I mean...how cool would that be! The bartender at headquarters should always be some old guard queen from the 80's that once wore sequins and had red prism tape wrapped around the tip of their rifle. Or...wouldn't it be cool to have Marilyn from Miamisburg or the girl from Field of View who screamed, "Youurrrreeee Fiiirrre (D)!" The bartender should always, always, always be a person who marched at least 20 years from the current season. As the weeks goes on, the bartenders become part empath, part historian, and part entertainment.

If I were the bartender I would create drinking games for every time we heard the phrase, "The judges." Then we would take a shot for every person who walked in the door wearing more than one medal around their neck. There is the obligatory shot any time someone cried or the twenty something who wore a tux to A Class finals on Saturday morning at 9:30 a.m. in the Nutter Center and still wearing it at midnight.
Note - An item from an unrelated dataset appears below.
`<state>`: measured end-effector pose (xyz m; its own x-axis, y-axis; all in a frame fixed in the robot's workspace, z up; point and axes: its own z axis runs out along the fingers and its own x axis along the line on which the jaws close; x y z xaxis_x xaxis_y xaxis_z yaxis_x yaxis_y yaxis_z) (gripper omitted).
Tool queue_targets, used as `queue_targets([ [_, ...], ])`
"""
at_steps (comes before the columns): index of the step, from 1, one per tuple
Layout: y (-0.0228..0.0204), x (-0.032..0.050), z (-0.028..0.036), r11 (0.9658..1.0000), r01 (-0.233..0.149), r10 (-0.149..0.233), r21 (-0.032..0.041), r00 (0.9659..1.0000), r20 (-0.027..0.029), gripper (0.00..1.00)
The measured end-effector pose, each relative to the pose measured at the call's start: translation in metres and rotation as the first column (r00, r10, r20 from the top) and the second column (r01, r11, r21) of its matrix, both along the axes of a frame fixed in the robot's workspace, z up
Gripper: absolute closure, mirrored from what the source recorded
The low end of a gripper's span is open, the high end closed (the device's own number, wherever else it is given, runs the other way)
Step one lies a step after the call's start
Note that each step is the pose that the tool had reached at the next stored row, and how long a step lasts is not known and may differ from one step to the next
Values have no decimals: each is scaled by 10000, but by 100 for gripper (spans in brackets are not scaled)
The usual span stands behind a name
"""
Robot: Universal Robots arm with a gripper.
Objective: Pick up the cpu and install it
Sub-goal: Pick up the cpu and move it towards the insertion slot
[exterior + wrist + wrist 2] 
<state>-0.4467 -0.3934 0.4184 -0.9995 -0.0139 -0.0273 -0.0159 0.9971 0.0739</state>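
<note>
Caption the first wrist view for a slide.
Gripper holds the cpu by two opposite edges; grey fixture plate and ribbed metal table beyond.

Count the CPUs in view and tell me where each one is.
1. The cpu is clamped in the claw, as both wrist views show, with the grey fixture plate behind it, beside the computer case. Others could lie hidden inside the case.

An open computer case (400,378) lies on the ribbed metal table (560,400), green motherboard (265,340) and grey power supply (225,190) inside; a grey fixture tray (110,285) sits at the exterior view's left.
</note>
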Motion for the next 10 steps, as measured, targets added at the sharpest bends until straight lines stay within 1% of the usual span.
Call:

I mean...the possibilities are endless. There would be a round of free drinks when you heard the phrase, "Oh I don't care about the placement...as long as the kids enjoyed themselves." As we all take a drink, we would all raise our glasses with a collective, "Yeah...o.k." We would all drink when someone debated what entertainment really is.

My ultimate act of bartending would be to create a special WGI menu of drinks. Your order would reflect day of the week, placement, mood, and age.

Wednesday Night

The Parrot--Here's the thing. You made it this far. I don't care if you are a competitor, judge, or the contest staff. If you are physically sitting in Dayton, then it means that you made it. You need this great cocktail made up of Malibu Pineapple Rum, strawberry puree, and orange juice. It's light and bright and drink up, because you have no idea how this week will turn out. By the end of the week my friend, you might be drowning your sorrows in a rum based Dark and Stormy.


Thursday Night...Prelims Day

Shiraz--This nice glass of Shiraz is for the Semi-finalist who still needs to get up tomorrow morning for practice  and then fight through the muddle of other semi-finalists for the ultimate hope of not being the first guard out of finals, because well...that really sucks.

Sam Adams--You can't go wrong with a Sam Adams when you still have a semi-finals run tomorrow. You are well placed and should stand strong against the other 12 guards in the neighborhood of 7th-18th. Be careful, though. You don't want to be the guard who drops their rifles all the way out of finals.

Old Fashioned--Today was rough. We feel ya. We've all been there. This is what you need. It's the cocktail of the ages and the story of Dayton. This wasn't your year. Whiskey and Bitters. You can't go wrong. Drink up and then have two more.

Margarita--Yes Girl! This is your year. You are solidly in the top 3 and you can feel that medal around your neck. Enjoy the tequila, but be careful sunshine...One well timed drop on the 50 can send you flying from second to fourth in a heartbeat. Good luck with that.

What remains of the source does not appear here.